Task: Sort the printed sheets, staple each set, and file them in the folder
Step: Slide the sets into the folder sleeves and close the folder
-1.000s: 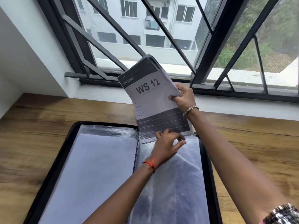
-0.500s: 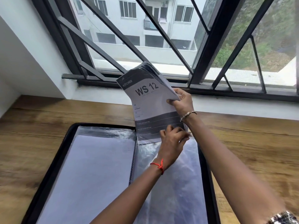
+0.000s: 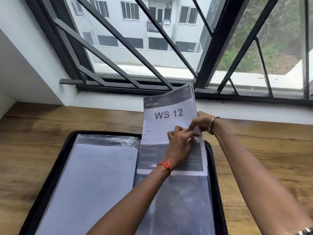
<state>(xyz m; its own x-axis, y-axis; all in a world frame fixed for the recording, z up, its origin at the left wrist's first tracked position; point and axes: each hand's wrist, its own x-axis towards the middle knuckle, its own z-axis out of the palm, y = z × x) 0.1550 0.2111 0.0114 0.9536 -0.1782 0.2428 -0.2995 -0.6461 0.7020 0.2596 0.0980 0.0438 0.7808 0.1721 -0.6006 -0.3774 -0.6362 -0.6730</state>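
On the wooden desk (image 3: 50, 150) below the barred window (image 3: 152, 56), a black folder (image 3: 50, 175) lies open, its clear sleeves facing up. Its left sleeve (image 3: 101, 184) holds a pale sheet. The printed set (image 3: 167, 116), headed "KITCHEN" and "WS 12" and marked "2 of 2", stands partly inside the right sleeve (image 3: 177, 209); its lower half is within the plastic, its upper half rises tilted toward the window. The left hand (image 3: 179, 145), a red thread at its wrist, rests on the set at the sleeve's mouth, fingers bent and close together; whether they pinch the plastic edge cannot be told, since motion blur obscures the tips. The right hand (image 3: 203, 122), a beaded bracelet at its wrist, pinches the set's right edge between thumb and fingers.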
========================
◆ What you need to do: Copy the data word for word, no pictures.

◆ Answer to this exercise:
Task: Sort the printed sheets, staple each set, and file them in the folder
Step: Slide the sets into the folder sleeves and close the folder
-1.000s: 
-0.500s: 
+0.000s: 
<state>(xyz m; its own x-axis, y-axis; all in a world frame fixed for the recording, z up, its origin at the left wrist's first tracked position; point and axes: each hand's wrist, its own x-axis towards the middle knuckle, its own z-axis out of the palm, y = z × x) 0.1550 0.2111 0.0114 0.9536 -0.1782 0.2428 -0.2995 -0.6461 0.7020 0.2596 0.0980 0.0438 0.7808 0.1721 -0.6006 -0.3774 -0.6362 -0.6730</state>
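On the wooden desk (image 3: 50, 150) below the barred window (image 3: 152, 56), a black folder (image 3: 50, 175) lies open, its clear sleeves facing up. Its left sleeve (image 3: 101, 184) holds a pale sheet. The printed set (image 3: 167, 116), headed "KITCHEN" and "WS 12" and marked "2 of 2", stands partly inside the right sleeve (image 3: 177, 209); its lower half is within the plastic, its upper half rises tilted toward the window. The left hand (image 3: 179, 145), a red thread at its wrist, rests on the set at the sleeve's mouth, fingers bent and close together; whether they pinch the plastic edge cannot be told, since motion blur obscures the tips. The right hand (image 3: 203, 122), a beaded bracelet at its wrist, pinches the set's right edge between thumb and fingers.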

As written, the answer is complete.